Une voie crédible et réaliste se dessine donc : concentrer les efforts immédiats sur les navires pour lesquels la décarbonation est dès à présent techniquement envisageable (les petits bateaux de pêche qui partent à la journée ou à la nuit) mais pas encore rendue possible du fait du cadre réglementaire ou économique, et préparer aussi pour les autres navires la possibilité leur décarbonation plus avancée durant la décennie 2030-2040 qui nécessitera l’entrée en flotte progressive de nouveaux navires. Pour cela encore faudrait-il cependant qu’il existe une volonté politique d’accompagner ces mouvements immédiat et futur, dès à présent, en levant des freins règlementaires spécifiques à la pêche et en protégeant la flotte européenne de la concurrence de productions moins disantes pour que l’équation économique soit résoluble.

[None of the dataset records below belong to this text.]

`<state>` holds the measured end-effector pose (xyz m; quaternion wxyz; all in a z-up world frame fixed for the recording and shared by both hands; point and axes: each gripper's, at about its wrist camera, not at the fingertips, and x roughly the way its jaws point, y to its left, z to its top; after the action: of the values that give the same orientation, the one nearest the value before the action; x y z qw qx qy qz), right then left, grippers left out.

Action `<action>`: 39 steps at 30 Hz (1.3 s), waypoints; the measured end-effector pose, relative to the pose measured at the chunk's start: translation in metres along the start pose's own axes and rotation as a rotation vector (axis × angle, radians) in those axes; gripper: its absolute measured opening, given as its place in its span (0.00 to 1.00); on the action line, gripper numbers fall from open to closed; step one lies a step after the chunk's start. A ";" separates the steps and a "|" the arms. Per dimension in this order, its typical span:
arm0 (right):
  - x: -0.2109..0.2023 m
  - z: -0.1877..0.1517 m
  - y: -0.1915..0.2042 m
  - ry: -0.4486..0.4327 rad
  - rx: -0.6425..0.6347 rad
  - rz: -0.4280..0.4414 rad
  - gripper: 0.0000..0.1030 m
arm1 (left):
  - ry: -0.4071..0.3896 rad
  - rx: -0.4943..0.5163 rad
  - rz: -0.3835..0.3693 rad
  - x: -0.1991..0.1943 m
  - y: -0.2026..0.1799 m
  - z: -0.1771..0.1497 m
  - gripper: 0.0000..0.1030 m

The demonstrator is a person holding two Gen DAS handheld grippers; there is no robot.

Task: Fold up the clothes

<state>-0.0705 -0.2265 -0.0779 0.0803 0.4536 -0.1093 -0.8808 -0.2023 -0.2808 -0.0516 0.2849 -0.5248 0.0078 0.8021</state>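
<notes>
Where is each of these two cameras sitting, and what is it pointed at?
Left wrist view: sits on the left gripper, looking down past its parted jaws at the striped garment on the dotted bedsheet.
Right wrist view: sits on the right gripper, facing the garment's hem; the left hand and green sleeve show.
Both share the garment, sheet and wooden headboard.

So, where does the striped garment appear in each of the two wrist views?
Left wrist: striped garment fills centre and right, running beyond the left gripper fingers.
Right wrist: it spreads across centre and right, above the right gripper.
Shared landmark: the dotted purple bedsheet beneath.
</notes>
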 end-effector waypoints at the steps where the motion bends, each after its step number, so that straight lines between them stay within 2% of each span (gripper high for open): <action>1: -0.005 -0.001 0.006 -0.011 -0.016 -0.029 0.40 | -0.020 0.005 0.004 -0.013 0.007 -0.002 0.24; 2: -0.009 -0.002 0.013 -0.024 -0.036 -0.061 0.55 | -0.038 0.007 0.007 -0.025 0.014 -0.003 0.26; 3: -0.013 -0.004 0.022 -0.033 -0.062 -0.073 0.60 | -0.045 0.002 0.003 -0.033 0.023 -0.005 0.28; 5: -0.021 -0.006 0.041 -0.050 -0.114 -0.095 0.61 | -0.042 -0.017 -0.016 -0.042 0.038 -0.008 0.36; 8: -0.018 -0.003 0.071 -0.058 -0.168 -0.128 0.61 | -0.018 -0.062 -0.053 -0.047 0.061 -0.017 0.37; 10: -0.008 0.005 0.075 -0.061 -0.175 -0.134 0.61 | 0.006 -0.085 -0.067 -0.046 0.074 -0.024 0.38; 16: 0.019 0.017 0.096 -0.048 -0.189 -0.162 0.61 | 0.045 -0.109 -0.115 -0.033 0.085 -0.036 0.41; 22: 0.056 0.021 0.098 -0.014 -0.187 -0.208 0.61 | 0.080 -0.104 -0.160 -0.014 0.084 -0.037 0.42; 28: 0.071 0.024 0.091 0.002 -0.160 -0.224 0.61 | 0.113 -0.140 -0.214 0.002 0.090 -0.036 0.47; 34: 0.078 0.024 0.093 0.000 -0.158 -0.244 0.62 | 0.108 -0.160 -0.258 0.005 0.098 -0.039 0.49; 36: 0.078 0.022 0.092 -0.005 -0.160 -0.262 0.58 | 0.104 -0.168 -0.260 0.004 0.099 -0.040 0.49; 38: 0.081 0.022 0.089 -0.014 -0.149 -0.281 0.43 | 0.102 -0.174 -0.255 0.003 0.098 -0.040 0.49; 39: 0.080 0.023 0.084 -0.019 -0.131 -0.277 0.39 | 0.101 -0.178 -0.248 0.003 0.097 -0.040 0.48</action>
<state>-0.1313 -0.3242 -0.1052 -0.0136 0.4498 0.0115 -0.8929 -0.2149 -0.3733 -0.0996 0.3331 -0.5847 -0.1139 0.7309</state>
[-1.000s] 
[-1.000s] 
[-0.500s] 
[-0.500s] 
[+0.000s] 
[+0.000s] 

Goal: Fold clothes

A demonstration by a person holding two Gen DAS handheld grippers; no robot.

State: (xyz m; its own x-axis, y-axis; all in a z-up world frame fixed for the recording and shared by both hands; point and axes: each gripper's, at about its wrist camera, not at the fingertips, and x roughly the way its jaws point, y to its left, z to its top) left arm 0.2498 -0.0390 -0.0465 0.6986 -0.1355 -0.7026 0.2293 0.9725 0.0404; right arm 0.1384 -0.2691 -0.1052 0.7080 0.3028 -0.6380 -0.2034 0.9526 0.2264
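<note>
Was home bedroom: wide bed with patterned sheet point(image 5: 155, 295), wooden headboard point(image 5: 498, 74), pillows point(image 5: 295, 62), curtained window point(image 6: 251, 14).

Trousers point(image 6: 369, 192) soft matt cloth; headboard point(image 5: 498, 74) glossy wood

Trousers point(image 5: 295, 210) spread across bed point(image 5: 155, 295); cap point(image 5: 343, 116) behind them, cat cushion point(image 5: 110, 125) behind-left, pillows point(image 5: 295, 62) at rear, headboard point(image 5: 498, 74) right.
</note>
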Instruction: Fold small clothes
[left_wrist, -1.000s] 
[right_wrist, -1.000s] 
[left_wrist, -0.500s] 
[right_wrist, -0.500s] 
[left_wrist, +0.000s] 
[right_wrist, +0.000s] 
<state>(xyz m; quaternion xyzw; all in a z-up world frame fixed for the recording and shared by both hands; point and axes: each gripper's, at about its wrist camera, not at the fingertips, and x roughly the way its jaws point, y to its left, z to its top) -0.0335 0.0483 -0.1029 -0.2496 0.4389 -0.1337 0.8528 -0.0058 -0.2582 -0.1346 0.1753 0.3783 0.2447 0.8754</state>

Enfin, l’objectif de décarboner les seules flottes de pêche n’est pas l’objectif ultime. Il faut également décarboner la mise en marché et en consommation des produits de la pêche marine de capture. Ce champ de la décarbonation échappe malheureusement aux seules initiatives des entreprises du secteur de la pêche de capture. Nous croyons ou voulons espérer cependant que d’ici 2040, les produits de la pêche pourront s’appuyer sur une décarbonation effective des transports (qui au moins pour le maritime semble déjà lancée activement), car cette décarbonation représente un enjeu global majeur qui dépasse les seuls produits de la pêche et qu’elle bénéficiera à ce titre sans doute de beaucoup de moyens publics pour aboutir.